Une deuxième préoccupation concerne l’état de chaque système judiciaire, car « pour appliquer un droit il ne suffit pas de le connaitre, il faut également un système qui permette de le respecter pour que les violations puissent être punies, » dit M. Saugeron. C’est pourquoi parmi les apprentis formateurs certains seront habilités à former des juges dans leur pays d’origine. « Nous organisons également des cours pour les juges. Si la Cour nationale syrienne devra traiter des cas liés au droit international humanitaire, les juges seront déjà familiarisés à ce dernier, » poursuit Mme Touma.
Auprès des plus jeunes, ce sont les professeurs d’universités présents au séminaire qui seront appelés à former leurs étudiants. « Dans les universités, le droit international humanitaire ne va pas être le choix de prédilection d’un étudiant. Au Maroc, par exemple, même si un étudiant va vers le droit international, il va aller plutôt vers les droits de l’Homme, quelque chose qui parle plus à la réalité marocaine aujourd’hui, » explique M Saugeron. « Je suis enseignant à la faculté de droit à l’université de Koufa, en Irak. Au vu des nombreux événements de guerre qui ont touché le pays, on a vraiment besoin de propager les principes du droit international humanitaire auprès des Irakiens, y compris les étudiants. Nous avons fondé un cursus spécifique sur le droit international humanitaire à la faculté.
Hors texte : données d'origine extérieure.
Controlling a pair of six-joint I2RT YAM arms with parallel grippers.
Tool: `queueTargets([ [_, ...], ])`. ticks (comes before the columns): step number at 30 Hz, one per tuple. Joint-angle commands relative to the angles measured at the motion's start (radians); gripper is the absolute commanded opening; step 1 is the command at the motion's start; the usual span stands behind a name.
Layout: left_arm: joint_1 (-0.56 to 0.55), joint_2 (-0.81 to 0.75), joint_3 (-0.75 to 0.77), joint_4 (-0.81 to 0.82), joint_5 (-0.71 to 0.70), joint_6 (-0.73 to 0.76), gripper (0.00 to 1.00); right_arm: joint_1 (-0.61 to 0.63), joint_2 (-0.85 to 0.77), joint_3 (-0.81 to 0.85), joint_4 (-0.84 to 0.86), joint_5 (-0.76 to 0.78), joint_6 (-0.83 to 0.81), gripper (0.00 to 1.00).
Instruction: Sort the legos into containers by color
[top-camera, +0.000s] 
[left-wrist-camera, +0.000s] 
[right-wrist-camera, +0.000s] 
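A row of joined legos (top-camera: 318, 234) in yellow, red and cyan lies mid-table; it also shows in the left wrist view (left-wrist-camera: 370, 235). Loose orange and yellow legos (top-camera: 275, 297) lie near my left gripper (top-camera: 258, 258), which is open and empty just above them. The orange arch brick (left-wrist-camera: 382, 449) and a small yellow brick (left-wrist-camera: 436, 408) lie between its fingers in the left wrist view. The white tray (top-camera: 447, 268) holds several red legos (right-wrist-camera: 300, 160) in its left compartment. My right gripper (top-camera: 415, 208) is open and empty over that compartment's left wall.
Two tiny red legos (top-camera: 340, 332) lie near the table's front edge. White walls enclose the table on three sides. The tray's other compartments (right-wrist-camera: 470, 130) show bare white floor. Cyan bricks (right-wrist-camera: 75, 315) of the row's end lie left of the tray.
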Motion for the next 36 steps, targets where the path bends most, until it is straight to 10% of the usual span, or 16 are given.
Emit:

Nous incitons les étudiants à écrire des mémoires, à suivre des conférences, et nous avons établi des coopérations scientifiques entre les bureaux régionaux de la Croix-Rouge, le Ministère de l’Education et les universités. On est des ambassadeurs des messages de la Croix-Rouge dans nos pays » raconte ce professeur irakien.
« Nous enseignons comment communiquer de manière efficiente la loi à de différents acteurs. C’est une responsabilité collective : les académiciens vont enseigner la loi aux étudiants qui deviendront des soldats demain, les juges vont condamner les soldats quand ils commettent des crimes internationaux, les diplomates vont ratifier les traités qui seront ainsi obligatoires, etc, » résume Omar Mekki.
Sur le front, les militaires ne pouvaient pas manquer à l’appel. Le chef de la direction du droit international humanitaire au sein de l’armée libanaise a notamment participé à la formation. « Le Moyen Orient et le monde arabe souffrent de différents types de conflits armés, qu’ils soient internes ou internationaux, et la réalité est que les victimes ce sont les civils, les blessés, les malades, les prisonniers de guerre, le détenus, etc. Les premiers concernés sont les combattants, mais au final les combattants ne sauraient rien à propos des lois de la guerre si les civils ne les leur communiquaient pas, » conclut le formateur.